Guanlin yang tengah fokus menonton televisi pun menoleh, namun tatapannya kembali pada layar televisi setelahnya.
"Ada apa?"
"Kau tidak mau kembali ke hotel? Ini sudah larut malam."
"Aku akan menginap disini, menjagamu."
Jinyoung memang harus menginap di rumah sakit untuk beberapa waktu.
"Jihoon sendirian di hotel."
Guanlin diam, pandangannya tak lagi berfokus pada televisi di depan sana.
"Ada perawat disini, Lin. Mereka yang akan menjagaku.

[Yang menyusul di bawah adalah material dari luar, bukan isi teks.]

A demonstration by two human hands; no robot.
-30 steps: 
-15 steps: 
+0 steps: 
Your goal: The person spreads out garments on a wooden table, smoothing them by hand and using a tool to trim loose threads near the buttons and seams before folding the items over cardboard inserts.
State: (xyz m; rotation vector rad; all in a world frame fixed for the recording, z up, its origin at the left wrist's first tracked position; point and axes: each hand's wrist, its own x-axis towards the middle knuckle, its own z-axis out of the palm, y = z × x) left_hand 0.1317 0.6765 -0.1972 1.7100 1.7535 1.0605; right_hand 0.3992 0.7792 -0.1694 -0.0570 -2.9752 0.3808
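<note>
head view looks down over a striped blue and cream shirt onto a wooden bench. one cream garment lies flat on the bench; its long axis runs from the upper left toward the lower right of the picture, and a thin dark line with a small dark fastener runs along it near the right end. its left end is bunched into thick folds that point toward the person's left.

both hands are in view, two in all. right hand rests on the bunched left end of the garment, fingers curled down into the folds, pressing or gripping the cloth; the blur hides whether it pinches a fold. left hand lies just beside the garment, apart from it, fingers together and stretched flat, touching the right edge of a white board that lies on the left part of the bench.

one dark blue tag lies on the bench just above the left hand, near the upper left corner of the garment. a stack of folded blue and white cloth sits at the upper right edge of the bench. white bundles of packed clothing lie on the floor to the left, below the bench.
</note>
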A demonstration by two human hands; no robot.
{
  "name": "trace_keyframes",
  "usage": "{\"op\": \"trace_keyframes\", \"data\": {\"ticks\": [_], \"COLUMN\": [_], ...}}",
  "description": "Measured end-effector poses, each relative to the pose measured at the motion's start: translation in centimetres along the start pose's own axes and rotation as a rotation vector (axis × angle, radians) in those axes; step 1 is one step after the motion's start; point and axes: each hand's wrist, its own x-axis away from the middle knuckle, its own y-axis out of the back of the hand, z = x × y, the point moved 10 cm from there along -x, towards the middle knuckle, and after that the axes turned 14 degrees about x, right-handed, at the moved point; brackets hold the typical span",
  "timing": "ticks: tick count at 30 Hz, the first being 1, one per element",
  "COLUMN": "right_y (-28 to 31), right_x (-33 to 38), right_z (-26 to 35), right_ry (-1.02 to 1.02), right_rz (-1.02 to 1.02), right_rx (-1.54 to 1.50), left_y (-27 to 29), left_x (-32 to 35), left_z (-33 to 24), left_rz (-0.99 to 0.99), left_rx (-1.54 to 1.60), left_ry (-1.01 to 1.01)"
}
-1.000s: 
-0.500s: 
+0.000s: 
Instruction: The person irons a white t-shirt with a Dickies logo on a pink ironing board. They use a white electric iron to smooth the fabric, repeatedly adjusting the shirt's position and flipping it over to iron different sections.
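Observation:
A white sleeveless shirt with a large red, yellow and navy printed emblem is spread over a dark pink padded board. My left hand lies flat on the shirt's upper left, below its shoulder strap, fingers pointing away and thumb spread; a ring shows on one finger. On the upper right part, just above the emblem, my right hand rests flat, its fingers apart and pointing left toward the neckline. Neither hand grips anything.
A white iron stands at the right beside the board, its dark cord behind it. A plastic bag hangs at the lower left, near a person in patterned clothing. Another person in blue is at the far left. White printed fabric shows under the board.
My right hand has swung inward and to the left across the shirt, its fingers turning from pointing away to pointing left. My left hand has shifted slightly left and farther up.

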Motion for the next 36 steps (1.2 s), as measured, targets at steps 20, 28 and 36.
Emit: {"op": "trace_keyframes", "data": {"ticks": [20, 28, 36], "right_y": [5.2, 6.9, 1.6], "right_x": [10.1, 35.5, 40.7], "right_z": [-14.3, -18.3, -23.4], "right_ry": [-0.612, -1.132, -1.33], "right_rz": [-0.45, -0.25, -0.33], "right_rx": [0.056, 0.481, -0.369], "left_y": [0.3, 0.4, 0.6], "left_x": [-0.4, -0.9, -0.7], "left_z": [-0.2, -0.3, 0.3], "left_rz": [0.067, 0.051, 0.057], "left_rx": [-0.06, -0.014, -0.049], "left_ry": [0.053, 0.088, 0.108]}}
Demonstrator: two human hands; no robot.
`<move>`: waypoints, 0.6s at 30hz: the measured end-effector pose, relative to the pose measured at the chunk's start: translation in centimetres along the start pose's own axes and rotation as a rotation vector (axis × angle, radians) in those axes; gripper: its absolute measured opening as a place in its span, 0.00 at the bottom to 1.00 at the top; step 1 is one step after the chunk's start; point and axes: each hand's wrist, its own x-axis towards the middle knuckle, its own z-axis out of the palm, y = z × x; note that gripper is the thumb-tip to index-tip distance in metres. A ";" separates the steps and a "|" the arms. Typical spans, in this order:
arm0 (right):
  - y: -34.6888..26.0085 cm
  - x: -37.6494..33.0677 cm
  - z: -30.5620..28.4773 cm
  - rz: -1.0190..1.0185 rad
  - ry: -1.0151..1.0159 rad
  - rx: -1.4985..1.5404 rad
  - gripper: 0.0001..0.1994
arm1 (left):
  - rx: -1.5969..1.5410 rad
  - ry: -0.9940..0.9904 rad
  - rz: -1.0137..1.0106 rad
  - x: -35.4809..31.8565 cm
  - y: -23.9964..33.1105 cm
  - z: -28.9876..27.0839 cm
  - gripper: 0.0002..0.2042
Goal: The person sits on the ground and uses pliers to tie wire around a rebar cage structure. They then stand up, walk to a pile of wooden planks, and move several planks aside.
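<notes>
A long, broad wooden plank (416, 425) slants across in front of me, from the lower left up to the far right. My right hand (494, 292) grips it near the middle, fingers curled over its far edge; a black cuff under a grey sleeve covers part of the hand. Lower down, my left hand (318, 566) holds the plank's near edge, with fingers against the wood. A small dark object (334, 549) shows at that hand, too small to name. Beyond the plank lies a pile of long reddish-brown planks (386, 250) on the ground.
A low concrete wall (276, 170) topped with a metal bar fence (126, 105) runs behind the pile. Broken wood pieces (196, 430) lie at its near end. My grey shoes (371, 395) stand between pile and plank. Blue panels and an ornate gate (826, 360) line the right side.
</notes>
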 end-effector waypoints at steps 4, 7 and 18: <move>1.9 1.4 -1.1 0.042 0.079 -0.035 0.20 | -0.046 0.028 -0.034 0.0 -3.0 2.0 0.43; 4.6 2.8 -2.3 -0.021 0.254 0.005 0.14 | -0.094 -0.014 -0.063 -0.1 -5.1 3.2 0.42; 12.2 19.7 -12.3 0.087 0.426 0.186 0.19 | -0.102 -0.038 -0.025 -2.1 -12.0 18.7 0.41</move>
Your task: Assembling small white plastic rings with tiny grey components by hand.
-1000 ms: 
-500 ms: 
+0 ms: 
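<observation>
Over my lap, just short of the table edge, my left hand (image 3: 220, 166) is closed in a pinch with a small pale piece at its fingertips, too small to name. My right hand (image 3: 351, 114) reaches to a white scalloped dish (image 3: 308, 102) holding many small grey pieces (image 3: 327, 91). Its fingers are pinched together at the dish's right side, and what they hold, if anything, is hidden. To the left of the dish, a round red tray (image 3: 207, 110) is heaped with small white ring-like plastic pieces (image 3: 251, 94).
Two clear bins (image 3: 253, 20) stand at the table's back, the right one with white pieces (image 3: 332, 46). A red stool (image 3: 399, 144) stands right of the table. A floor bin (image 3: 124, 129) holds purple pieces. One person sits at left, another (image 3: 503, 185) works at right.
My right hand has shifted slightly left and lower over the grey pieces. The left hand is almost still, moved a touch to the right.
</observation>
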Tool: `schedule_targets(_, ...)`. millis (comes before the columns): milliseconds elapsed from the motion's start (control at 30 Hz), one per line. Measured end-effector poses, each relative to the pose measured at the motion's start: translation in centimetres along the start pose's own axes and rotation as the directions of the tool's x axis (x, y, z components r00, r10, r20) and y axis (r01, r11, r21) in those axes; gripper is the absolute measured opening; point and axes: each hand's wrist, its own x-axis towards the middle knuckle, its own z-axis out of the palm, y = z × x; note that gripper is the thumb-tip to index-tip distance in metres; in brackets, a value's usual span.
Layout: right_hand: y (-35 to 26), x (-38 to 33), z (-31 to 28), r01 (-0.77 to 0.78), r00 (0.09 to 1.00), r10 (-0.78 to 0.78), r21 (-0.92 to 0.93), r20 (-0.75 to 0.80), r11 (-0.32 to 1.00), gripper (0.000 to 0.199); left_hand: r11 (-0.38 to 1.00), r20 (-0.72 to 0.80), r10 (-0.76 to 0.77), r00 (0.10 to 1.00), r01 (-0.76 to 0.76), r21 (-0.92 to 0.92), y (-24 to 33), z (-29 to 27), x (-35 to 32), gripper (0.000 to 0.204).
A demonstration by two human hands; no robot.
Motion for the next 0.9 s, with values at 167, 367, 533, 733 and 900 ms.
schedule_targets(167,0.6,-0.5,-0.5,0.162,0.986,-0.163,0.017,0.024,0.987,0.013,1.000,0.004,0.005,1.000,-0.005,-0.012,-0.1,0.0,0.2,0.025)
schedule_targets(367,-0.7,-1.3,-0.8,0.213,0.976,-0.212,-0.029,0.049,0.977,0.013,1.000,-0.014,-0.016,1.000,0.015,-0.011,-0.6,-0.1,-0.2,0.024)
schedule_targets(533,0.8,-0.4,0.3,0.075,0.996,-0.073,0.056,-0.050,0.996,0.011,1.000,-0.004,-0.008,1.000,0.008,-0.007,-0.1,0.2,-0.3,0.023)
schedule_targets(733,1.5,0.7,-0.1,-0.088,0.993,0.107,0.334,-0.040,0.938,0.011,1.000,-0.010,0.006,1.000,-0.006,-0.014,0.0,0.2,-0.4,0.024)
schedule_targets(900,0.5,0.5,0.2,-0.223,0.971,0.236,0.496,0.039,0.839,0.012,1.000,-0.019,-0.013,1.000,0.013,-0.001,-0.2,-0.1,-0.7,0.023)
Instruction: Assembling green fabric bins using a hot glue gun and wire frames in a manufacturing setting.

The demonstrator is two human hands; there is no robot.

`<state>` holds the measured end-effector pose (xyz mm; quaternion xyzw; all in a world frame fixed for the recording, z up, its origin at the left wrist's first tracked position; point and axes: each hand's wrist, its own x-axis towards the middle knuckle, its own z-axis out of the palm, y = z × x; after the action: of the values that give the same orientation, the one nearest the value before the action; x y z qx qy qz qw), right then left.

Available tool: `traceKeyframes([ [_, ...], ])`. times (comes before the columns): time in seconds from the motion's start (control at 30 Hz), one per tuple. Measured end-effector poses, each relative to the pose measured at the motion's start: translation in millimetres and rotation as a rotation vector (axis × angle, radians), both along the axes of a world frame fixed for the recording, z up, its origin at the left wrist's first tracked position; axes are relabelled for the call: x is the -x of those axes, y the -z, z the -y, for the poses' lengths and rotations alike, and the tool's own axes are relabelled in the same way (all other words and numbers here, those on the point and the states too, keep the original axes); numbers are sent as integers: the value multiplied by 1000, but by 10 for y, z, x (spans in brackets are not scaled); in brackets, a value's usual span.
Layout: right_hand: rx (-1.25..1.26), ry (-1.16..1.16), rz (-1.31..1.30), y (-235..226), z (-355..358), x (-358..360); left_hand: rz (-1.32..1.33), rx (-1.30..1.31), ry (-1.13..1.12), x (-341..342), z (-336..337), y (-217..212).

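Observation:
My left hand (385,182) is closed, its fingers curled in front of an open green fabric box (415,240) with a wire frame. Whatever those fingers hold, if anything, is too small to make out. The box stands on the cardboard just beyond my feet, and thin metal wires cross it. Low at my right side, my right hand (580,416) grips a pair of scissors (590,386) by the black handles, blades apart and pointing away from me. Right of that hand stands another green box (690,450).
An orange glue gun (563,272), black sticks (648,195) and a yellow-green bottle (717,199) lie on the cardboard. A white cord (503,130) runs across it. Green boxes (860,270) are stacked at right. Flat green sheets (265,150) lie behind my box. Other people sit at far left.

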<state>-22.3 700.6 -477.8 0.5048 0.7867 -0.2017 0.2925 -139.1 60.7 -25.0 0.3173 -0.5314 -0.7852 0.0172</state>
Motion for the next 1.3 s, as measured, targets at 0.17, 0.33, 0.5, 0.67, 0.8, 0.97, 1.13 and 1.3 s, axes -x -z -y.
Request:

Kau kembalilah ke hotel."
Guanlin beranjak dari sofa di ruangan itu, kemudian melangkah mendekati Jinyoung.
"Besok aku akan kembali kesini."
Tangan Guanlin mengusap lembut surai legam Jinyoung.
"Aku pergi dulu, jaga dirimu."
Jinyoung mengangguk, lalu setelahnya Guanlin berlalu cepat menghilang di balik pintu ruangan.
. . .
Langkah Guanlin tergesa-gesa, bayangan seseorang memenuhi kepalanya saat ini. Tentu saja orang itu, Park Jihoon.
Guanlin mengetuk pintu kamar yang di tempati oleh Jihoon dengan tak sabaran. Berharap pemuda manis di dalam sana masih terjaga.
"Ji--"
Pintu itu terbuka saat Guanlin akan membuka mulutnya untuk memanggil Jihoon.
"Paman!"
Jihoon tersenyum sumringah melihat keberadaan sang paman di hadapannya saat ini.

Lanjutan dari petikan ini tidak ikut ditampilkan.